Directions> Write out only the final part of the records below. It begins with the line that contains "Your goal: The" and ends with the last line.

⟨

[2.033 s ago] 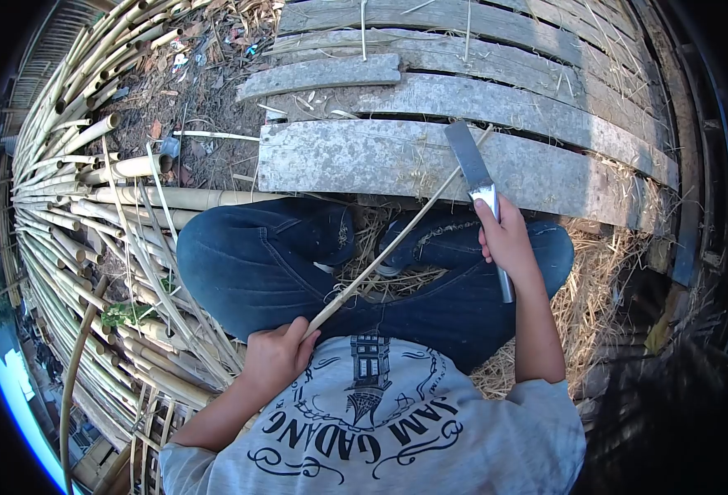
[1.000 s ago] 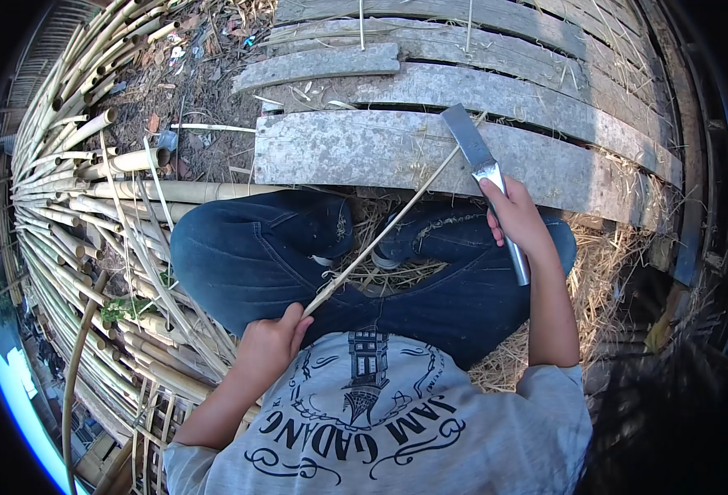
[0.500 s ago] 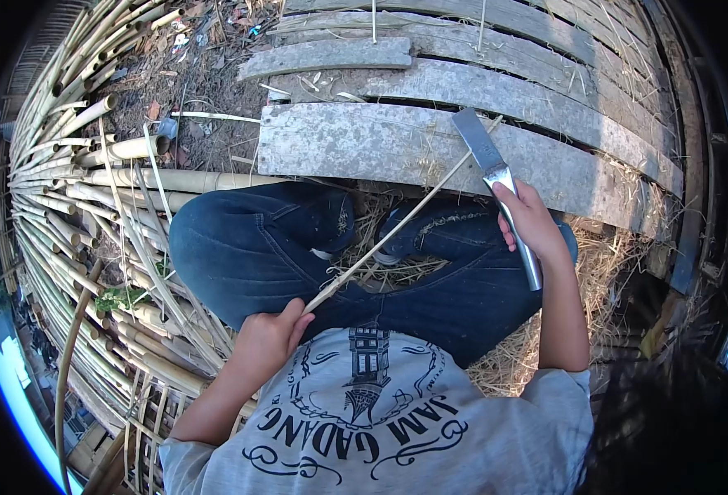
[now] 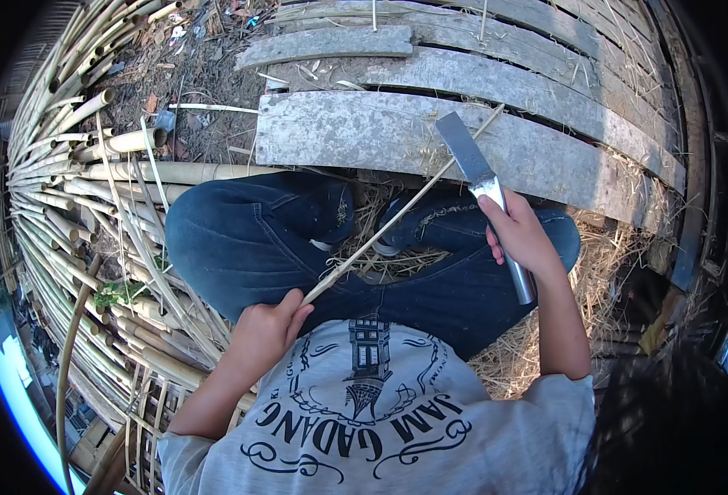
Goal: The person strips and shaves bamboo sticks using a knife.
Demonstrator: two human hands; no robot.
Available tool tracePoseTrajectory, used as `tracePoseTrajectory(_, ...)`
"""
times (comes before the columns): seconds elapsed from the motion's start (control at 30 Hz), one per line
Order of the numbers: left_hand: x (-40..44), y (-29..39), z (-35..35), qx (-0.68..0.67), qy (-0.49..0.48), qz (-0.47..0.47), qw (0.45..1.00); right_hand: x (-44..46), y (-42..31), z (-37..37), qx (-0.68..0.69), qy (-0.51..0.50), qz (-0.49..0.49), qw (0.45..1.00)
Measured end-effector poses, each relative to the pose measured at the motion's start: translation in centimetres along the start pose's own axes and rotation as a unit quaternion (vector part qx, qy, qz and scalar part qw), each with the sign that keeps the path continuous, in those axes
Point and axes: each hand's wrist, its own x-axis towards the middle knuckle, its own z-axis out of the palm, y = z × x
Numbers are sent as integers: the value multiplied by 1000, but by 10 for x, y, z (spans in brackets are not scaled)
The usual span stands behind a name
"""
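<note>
My left hand (image 4: 275,328) is closed round the near end of a thin bamboo strip (image 4: 397,216), close to my shirt. The strip slants up and right across my lap, and its far end lies over the edge plank (image 4: 339,128). In my right hand (image 4: 514,233) is a knife (image 4: 461,147) with a broad flat blade and a metal handle, held with the blade pointing up and left. The blade crosses over the strip near the plank. A few thin shavings curl from the strip near my left hand.
Many bamboo poles (image 4: 124,147) fan out on the left. Weathered planks with gaps and loose fibres stretch ahead, with a short loose board (image 4: 327,47) on them. Straw-like shavings (image 4: 520,351) lie around my legs. Thin split strips stand beside my left knee.
The knife has moved up and left from half a second ago, its blade still across the strip. My left hand has shifted slightly, still holding the strip. The planks sit slightly higher in view.
</note>
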Motion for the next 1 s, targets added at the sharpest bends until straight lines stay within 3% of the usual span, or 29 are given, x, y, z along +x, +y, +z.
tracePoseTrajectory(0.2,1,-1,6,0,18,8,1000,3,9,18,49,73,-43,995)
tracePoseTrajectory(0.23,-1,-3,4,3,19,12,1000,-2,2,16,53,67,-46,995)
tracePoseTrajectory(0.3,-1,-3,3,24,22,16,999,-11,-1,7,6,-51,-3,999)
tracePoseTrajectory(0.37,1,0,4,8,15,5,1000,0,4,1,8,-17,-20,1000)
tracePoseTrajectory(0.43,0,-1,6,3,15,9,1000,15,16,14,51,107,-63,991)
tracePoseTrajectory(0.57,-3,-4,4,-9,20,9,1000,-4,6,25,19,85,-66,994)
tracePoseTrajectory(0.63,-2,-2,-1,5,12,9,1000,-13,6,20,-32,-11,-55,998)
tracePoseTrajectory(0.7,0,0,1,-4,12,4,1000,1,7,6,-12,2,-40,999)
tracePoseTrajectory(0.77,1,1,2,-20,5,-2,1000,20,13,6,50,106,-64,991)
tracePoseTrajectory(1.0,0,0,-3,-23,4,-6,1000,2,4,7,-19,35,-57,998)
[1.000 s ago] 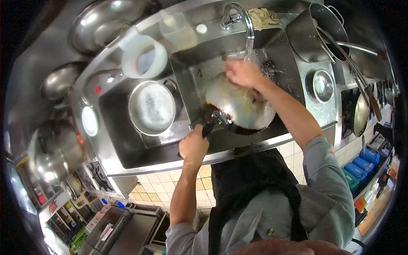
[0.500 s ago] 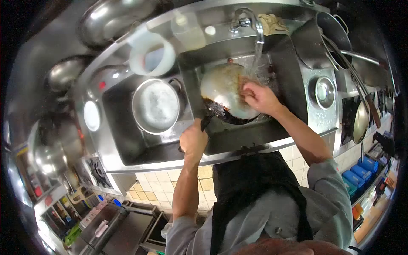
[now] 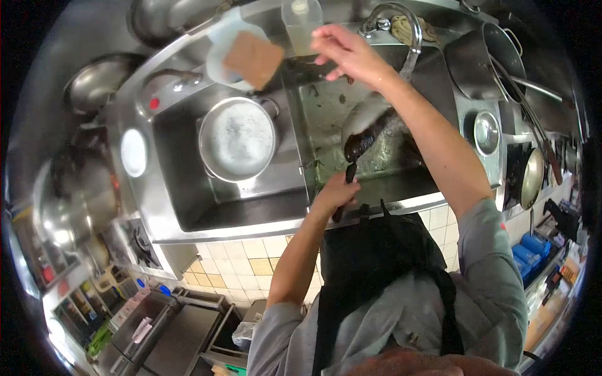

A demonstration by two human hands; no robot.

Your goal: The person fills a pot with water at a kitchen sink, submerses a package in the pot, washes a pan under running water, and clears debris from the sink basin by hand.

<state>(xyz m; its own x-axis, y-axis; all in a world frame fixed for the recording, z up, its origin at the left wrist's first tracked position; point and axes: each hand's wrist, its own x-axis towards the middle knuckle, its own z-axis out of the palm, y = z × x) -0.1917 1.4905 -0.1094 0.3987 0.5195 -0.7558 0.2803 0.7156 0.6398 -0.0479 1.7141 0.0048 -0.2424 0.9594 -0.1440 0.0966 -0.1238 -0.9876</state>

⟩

Response to the task>
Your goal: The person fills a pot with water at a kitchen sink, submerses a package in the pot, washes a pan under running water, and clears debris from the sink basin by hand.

<state>(xyz m; its own x-axis, y-axis; all in a world frame fixed for the recording, z up, its origin at the left wrist's first tracked position; point and axes: each hand's wrist, its own x-axis towards the middle knuckle, its own z-axis out of the palm, y = z × x) -0.1917 1.4905 -0.1094 0.3987 0.5195 -0.7558 0.2803 0.7156 0.6398 -0.0479 1.7141 0.0048 -0.2424 0.9594 -0.1440 0.0966 -0.1238 -0.9876</state>

This output is complete, and the exercise is done.